> WHAT TO PRODUCE: Below are some records. Output the lines from the first one through the line that holds "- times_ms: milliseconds", exactly as written, with no pictures.

[Items from a dataset]
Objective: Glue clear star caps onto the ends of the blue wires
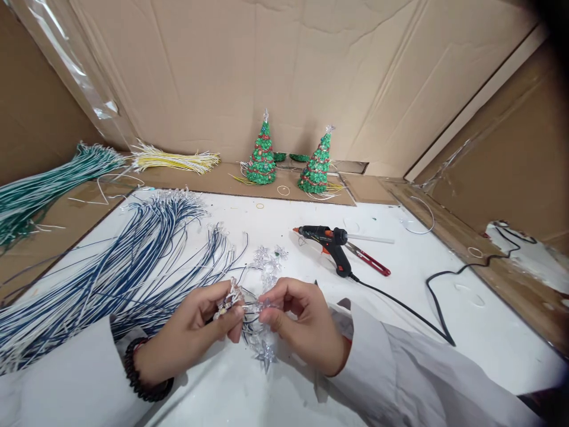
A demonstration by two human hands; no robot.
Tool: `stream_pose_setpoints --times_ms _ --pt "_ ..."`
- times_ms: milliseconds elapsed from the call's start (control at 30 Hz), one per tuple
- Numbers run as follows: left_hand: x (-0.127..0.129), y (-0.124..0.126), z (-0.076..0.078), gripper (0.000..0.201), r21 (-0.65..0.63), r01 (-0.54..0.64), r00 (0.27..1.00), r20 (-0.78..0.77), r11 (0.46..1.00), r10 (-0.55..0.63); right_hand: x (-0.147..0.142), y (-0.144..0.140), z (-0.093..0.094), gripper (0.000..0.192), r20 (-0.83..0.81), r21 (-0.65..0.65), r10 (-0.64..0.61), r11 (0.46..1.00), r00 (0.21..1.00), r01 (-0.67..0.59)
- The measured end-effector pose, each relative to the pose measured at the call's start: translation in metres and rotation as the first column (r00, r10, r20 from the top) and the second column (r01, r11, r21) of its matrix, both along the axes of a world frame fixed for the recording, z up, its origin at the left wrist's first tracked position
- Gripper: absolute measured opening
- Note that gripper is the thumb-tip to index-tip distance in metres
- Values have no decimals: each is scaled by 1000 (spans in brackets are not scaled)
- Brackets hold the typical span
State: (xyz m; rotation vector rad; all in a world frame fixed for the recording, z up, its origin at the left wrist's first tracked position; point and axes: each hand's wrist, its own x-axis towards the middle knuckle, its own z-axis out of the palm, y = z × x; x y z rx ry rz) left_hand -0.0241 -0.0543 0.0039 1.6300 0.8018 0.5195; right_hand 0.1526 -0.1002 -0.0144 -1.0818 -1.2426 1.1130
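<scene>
My left hand (208, 317) is closed round a small bunch of LED wires, their clear bulb tips (233, 290) poking up between thumb and fingers. Close beside it, my right hand (297, 320) pinches a clear plastic star (263, 305) between thumb and forefinger. The star is at the end of a wire from the left hand; whether the bulb is inside it I cannot tell. Several more clear stars (265, 354) lie below and behind the hands on the white table. Blue and white wires (120, 267) spread out to the left, some passing under my left hand.
A black glue gun (331, 240) lies right of centre, its cord (400, 305) running right. Red-handled snips (368, 259) rest beside it. Two green beaded Christmas trees (262, 157) stand at the back. Green wires (57, 184) and yellow wires (175, 160) lie at the left; cardboard walls (213, 71) surround the table.
</scene>
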Motion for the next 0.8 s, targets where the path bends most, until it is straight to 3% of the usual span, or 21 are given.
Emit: stream_pose_setpoints --times_ms 333,800 --pt "0 0 3 30 151 28 998 -68 988 -18 -3 -4 -2 20 50 39 -42 998 998 40" --pt "1 -3 1 30 143 9 998 -70 990 1 -2 -5 -1 23 86 55 -29 998 996 24"
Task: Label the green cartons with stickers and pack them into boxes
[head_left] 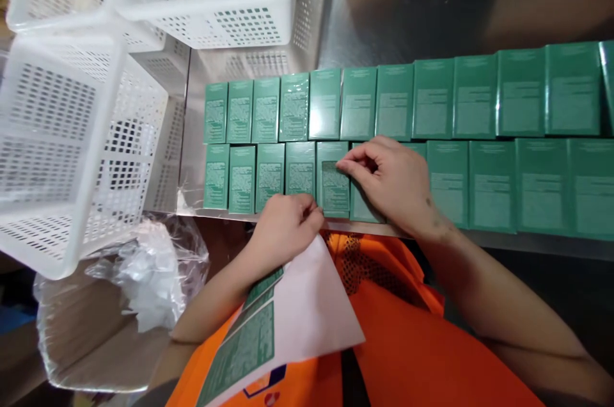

> OUTPUT FOR THIS TASK:
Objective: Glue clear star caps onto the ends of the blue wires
A demonstration by two human hands; no robot.
Tool: `stream_pose_setpoints --times_ms _ --pt "_ ..."`
- times_ms: milliseconds elapsed from the call's start (control at 30 Hz), one per tuple

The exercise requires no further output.